→ Your instructions
Return, word for word, only the lines of the data below that lie between the line with "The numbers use" and the line with "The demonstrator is", those two lines included.
Record set Start Marker
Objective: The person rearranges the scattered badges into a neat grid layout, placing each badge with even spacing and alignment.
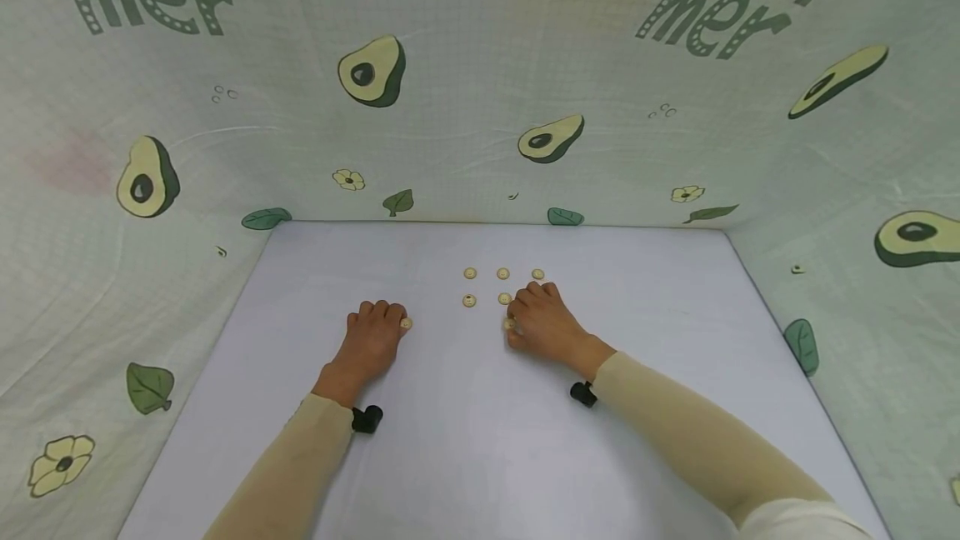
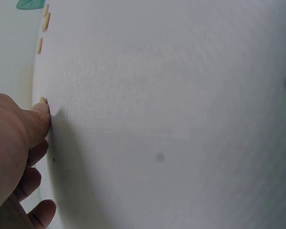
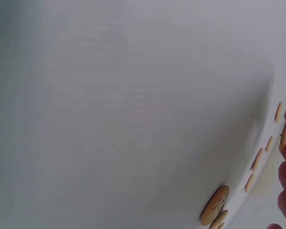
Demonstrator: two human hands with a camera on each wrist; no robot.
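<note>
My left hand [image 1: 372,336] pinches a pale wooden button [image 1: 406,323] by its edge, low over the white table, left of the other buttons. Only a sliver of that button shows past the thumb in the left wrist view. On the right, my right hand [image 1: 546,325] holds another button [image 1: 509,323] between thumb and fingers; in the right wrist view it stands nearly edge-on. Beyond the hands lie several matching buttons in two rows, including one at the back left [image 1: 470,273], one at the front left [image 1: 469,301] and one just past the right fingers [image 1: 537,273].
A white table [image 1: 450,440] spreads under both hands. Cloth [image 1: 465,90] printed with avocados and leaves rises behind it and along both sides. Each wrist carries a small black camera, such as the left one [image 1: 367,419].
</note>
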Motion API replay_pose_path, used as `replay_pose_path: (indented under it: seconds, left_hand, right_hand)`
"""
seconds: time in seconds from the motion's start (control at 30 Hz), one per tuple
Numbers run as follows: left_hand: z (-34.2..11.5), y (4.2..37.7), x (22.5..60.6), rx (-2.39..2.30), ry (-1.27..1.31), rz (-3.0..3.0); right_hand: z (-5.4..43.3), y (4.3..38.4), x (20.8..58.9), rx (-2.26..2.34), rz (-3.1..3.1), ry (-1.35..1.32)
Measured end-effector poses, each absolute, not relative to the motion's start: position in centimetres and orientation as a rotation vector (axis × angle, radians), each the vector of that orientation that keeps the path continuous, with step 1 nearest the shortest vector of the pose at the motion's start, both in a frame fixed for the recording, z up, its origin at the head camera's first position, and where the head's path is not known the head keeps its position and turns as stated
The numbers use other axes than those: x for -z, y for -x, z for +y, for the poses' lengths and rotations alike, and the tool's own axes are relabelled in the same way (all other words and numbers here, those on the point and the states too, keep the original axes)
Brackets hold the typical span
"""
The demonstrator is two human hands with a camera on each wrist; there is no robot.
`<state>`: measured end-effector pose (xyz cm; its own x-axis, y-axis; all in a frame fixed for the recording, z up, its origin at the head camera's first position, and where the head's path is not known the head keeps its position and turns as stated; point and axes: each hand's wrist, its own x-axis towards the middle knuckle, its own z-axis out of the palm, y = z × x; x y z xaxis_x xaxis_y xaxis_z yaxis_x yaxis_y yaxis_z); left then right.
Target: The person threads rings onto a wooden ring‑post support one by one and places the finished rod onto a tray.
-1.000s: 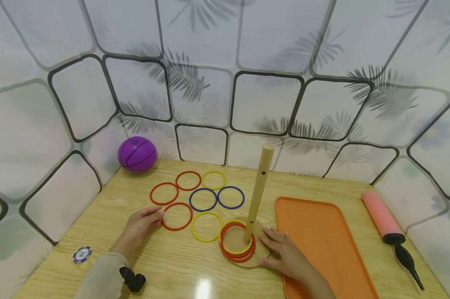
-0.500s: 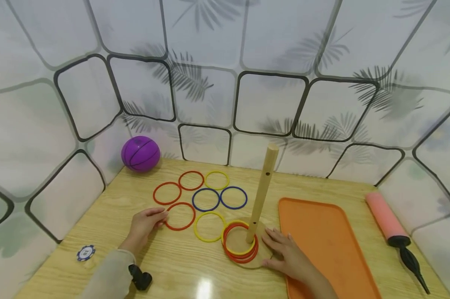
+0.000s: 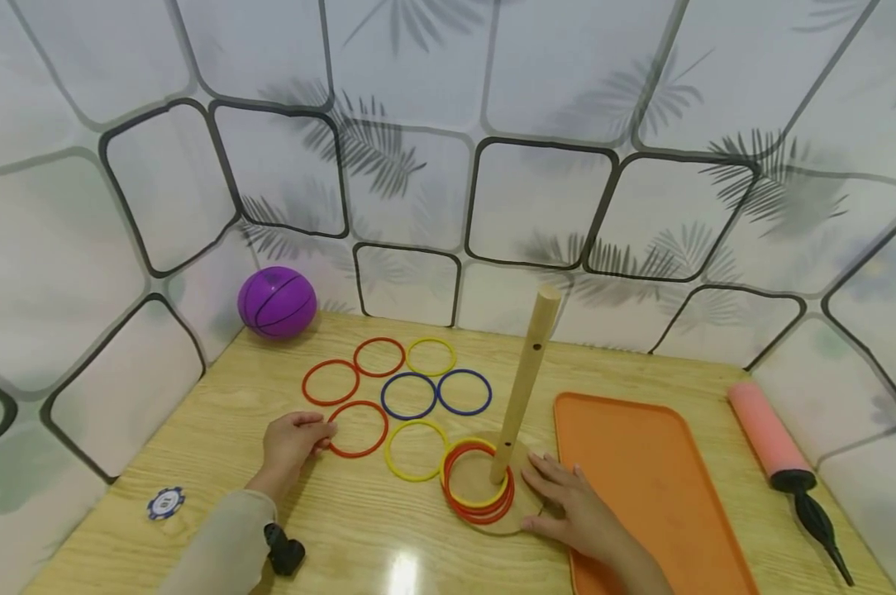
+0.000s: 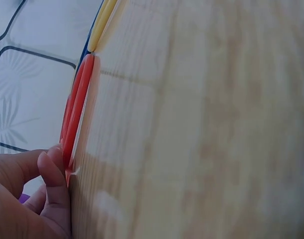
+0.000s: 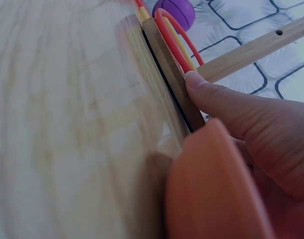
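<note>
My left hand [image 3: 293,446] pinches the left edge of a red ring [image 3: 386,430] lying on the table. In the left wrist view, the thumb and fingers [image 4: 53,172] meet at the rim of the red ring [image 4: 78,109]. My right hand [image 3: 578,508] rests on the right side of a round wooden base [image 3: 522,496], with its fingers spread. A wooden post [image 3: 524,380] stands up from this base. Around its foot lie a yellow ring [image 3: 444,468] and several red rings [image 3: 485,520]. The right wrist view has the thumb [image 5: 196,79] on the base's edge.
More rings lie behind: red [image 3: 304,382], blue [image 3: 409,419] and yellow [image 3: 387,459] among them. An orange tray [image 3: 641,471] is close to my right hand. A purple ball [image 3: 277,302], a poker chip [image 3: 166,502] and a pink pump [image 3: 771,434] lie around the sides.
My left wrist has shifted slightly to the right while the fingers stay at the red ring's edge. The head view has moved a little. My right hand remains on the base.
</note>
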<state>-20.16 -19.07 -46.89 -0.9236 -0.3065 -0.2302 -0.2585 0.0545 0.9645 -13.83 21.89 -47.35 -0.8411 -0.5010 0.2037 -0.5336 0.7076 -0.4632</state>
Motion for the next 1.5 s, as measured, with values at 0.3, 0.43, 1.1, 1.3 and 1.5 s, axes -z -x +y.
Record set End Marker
→ Exercise answer
The numbers use other axes than those: x for -z, y for -x, z for +y, for the poses' lengths and rotations alike, and the tool's own axes are relabelled in the same way (all other words and numbers here, those on the point and the states too, keep the original axes)
Brackets hold the typical span
"""
The demonstrator is two human hands with a camera on each wrist; there is no robot.

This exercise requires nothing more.